For each line of the data below that includes the string "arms", count one, and answer with the sum only.

### Data items

======

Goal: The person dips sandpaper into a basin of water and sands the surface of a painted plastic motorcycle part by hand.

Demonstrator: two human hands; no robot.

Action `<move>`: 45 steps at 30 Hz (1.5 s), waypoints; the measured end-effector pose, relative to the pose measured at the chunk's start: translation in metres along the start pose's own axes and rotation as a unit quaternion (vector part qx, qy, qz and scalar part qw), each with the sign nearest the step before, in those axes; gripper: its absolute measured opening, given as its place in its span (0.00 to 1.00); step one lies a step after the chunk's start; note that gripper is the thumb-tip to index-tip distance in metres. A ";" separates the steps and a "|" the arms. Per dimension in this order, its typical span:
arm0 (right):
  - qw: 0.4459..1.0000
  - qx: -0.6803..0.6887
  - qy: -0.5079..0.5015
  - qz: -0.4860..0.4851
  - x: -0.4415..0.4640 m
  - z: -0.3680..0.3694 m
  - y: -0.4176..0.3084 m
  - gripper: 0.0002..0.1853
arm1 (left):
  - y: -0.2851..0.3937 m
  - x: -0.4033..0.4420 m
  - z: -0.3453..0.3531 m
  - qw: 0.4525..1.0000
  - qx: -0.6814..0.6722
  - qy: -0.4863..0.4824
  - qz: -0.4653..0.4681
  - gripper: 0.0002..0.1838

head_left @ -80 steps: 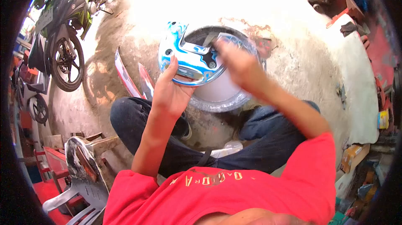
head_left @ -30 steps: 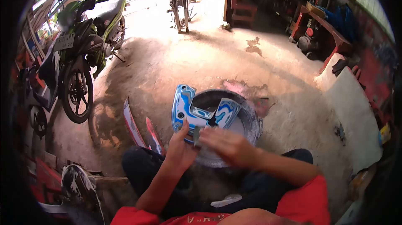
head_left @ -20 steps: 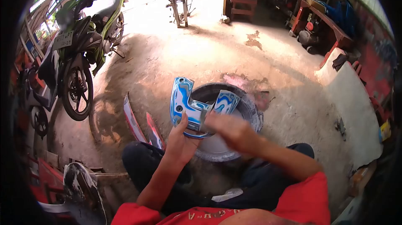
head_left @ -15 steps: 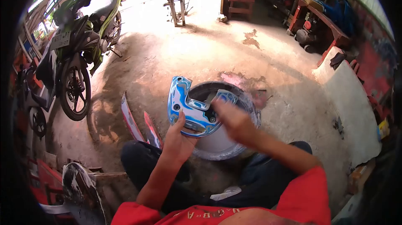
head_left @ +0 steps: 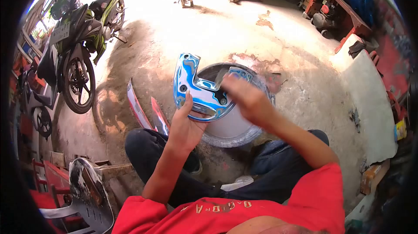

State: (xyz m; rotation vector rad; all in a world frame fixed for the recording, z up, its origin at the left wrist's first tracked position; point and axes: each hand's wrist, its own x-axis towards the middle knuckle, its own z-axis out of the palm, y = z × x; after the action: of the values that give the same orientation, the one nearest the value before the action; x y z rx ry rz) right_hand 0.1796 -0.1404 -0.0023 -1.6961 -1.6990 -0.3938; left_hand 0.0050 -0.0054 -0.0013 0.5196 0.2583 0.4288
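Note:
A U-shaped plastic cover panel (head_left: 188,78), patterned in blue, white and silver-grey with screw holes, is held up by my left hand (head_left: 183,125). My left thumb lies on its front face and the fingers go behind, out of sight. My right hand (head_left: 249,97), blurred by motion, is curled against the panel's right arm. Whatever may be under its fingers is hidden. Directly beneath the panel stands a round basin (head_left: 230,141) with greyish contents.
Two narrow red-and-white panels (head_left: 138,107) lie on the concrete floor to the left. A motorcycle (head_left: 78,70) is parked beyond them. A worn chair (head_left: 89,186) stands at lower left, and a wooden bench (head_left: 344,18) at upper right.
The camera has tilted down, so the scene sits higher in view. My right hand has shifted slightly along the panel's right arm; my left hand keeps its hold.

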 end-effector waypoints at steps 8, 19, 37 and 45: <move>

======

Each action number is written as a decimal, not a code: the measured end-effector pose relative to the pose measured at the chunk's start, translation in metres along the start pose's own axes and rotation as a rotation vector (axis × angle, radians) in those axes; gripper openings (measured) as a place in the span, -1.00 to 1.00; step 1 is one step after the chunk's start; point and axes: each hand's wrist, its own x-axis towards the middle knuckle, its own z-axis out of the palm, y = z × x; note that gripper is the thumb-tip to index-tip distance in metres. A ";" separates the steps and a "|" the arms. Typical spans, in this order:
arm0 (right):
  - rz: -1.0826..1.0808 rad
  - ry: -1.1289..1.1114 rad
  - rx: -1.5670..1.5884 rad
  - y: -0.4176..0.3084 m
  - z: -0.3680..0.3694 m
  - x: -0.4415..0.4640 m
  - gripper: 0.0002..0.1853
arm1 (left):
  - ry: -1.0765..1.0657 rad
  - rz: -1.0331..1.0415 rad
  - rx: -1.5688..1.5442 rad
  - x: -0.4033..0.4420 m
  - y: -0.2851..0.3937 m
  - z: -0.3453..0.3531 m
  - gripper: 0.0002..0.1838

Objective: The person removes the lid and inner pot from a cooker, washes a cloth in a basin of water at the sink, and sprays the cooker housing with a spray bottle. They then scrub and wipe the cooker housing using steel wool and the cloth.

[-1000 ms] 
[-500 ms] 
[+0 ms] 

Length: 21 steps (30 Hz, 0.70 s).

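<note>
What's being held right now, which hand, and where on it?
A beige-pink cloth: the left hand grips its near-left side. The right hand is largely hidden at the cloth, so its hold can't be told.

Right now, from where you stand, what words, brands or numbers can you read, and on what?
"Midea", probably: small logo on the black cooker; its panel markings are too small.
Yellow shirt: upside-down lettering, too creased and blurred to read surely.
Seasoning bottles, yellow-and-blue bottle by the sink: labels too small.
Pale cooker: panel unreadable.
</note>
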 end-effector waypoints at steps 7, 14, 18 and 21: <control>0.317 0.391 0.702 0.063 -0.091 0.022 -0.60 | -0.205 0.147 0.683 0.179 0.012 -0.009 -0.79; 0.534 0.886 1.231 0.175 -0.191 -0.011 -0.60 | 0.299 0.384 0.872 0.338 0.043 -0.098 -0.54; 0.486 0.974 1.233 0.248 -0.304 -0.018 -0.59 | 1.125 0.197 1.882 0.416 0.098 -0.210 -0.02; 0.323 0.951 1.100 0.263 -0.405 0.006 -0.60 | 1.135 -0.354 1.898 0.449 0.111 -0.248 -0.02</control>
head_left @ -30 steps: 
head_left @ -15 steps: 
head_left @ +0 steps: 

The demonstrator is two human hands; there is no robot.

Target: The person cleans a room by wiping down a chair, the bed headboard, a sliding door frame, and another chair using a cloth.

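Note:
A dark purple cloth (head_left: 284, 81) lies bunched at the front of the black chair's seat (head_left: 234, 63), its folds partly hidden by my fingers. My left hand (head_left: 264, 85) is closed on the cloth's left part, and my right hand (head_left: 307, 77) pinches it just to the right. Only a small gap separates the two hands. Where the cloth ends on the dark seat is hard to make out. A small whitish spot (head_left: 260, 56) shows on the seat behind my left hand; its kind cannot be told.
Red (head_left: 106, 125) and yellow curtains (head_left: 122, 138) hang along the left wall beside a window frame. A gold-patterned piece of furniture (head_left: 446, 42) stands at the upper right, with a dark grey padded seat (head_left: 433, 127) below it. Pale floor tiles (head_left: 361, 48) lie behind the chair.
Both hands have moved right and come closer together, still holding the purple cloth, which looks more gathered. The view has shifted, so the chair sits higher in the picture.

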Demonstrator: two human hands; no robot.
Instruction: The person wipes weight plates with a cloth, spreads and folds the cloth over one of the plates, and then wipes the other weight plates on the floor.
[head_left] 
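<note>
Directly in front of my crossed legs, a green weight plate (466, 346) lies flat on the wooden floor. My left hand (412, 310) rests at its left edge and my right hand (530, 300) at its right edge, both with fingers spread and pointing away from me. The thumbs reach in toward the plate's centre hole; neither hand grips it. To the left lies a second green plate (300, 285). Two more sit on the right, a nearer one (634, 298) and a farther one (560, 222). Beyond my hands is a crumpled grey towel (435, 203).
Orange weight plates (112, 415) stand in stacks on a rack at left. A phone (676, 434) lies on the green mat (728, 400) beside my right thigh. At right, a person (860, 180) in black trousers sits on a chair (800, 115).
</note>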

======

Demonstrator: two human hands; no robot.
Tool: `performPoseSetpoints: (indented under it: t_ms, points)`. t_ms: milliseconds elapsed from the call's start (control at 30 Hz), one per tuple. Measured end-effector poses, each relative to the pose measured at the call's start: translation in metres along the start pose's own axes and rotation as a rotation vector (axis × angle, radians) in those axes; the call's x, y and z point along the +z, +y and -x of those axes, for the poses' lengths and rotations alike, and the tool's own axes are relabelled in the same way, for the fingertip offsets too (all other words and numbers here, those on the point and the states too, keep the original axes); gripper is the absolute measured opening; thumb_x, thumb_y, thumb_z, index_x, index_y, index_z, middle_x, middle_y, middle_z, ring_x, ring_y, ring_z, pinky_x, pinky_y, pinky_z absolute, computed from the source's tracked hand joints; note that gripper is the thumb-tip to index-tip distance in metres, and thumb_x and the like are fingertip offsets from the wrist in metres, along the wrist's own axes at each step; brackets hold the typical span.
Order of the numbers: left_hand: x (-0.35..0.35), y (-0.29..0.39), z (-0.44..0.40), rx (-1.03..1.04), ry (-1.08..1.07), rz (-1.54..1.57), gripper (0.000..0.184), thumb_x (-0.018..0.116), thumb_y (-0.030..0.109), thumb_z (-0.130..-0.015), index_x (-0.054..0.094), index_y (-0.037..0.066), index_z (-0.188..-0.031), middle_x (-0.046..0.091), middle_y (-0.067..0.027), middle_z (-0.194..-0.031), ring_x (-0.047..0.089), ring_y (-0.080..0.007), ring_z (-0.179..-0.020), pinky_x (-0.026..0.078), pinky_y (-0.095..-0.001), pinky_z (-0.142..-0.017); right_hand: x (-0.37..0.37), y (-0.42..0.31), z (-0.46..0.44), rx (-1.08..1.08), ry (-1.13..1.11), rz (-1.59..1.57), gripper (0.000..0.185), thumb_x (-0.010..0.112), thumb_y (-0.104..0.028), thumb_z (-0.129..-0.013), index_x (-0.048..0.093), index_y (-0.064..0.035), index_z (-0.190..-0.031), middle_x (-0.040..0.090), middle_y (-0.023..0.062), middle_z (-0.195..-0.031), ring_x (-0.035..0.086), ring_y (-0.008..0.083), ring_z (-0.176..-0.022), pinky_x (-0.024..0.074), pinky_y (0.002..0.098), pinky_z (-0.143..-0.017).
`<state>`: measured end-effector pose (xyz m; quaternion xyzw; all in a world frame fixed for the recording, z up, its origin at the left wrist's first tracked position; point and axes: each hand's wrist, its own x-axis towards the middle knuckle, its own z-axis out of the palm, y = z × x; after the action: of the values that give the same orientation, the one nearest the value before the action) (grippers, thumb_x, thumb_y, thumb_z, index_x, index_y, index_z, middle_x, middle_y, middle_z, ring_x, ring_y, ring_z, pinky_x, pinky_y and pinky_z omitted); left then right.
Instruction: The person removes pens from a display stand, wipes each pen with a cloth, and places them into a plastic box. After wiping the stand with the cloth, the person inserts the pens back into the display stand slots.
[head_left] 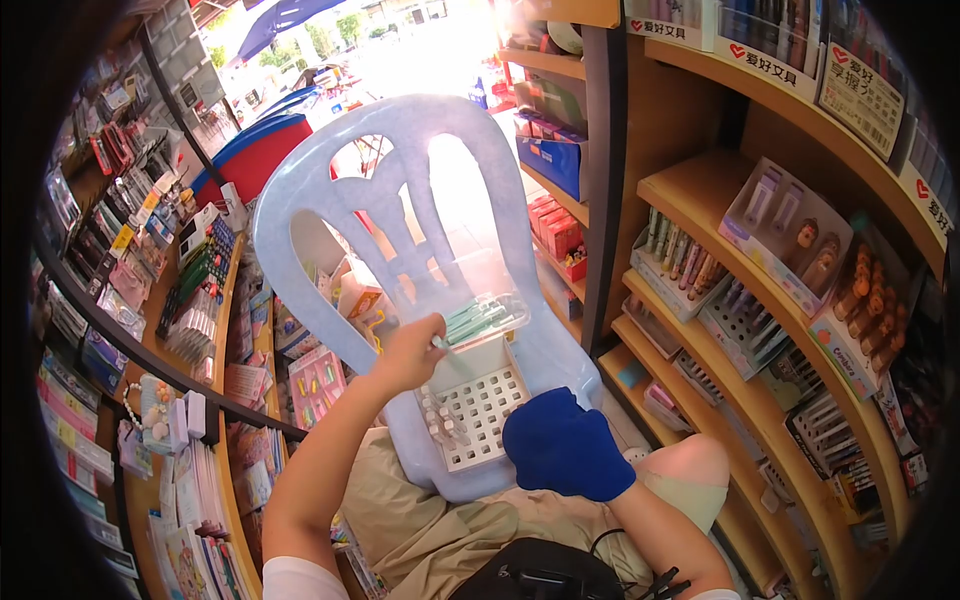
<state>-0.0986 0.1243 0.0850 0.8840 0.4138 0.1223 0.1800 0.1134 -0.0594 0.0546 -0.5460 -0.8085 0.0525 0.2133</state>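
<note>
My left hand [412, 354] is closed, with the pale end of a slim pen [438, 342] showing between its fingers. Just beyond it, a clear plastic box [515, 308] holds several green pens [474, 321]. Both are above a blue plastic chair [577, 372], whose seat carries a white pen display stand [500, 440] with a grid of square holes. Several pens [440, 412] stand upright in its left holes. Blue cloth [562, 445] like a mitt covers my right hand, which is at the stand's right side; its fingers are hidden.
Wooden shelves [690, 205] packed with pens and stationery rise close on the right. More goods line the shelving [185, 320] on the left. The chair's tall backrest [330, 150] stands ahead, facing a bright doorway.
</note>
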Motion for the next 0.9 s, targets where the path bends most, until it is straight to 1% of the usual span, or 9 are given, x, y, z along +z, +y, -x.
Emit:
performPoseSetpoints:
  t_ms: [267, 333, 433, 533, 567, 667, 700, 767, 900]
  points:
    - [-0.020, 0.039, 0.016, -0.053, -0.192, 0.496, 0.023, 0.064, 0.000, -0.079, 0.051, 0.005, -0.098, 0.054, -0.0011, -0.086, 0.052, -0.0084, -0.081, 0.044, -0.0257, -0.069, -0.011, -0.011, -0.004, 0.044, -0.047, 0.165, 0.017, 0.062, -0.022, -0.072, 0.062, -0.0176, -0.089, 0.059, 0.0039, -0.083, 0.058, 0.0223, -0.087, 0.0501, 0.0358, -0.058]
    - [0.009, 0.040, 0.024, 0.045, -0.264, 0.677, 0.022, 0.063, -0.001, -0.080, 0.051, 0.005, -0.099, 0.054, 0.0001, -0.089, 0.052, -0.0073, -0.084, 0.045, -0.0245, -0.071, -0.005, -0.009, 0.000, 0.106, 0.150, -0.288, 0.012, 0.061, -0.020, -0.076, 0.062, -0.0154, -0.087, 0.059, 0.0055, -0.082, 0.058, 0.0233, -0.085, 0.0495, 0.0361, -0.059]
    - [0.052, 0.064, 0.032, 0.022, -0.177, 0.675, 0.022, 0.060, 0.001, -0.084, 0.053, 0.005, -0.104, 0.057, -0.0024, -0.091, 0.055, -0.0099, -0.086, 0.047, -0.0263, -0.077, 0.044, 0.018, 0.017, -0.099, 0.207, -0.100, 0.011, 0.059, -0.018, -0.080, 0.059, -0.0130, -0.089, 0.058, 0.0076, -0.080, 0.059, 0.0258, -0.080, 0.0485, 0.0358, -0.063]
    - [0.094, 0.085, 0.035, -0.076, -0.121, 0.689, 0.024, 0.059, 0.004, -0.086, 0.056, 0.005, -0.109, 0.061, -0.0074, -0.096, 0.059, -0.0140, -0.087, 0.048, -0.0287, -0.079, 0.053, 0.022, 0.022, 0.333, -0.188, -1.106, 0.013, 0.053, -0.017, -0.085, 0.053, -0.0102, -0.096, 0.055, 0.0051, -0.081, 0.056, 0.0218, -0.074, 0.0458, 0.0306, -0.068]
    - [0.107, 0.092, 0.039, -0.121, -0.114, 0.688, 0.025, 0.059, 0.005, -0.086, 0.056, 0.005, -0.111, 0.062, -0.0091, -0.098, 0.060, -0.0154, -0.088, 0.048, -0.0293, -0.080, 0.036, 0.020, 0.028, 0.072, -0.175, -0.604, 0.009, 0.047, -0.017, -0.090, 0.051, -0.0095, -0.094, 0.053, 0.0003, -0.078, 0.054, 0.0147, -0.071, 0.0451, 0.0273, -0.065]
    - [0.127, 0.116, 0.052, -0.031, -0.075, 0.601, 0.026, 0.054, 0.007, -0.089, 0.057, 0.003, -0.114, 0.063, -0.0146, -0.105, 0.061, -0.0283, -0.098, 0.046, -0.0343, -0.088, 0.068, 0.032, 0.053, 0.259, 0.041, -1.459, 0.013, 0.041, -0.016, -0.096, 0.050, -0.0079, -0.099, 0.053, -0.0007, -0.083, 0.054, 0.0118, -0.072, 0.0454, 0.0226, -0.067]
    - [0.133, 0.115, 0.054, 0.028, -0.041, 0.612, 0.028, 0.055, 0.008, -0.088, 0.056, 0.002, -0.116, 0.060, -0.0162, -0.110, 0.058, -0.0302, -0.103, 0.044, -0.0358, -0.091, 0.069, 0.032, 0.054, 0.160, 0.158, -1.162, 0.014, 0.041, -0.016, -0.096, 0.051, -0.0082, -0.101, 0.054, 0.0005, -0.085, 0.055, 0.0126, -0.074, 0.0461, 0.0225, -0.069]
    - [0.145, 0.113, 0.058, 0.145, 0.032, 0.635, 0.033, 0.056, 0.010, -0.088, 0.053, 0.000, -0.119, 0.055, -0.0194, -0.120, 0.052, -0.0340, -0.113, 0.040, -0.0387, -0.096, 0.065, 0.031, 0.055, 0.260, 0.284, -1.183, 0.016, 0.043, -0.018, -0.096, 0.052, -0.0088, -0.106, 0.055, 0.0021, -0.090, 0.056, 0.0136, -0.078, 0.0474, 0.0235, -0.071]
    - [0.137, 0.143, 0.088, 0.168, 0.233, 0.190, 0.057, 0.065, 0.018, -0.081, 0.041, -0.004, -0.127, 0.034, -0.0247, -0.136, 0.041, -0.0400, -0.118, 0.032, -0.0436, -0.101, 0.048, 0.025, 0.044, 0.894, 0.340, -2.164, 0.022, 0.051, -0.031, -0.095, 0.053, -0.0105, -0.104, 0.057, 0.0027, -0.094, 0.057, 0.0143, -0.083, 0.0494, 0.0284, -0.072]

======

### RESULT
2